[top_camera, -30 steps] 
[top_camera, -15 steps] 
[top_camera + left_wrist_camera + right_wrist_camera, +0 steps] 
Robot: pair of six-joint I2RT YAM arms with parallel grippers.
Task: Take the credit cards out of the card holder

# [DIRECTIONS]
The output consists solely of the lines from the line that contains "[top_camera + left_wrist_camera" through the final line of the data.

# [ANSWER TO THIS PROBLEM]
[top_camera + left_wrist_camera + right_wrist_camera, +0 steps] 
Robot: pair of six-joint I2RT YAM arms with parallel grippers.
Task: Take the credit cards out of the card holder

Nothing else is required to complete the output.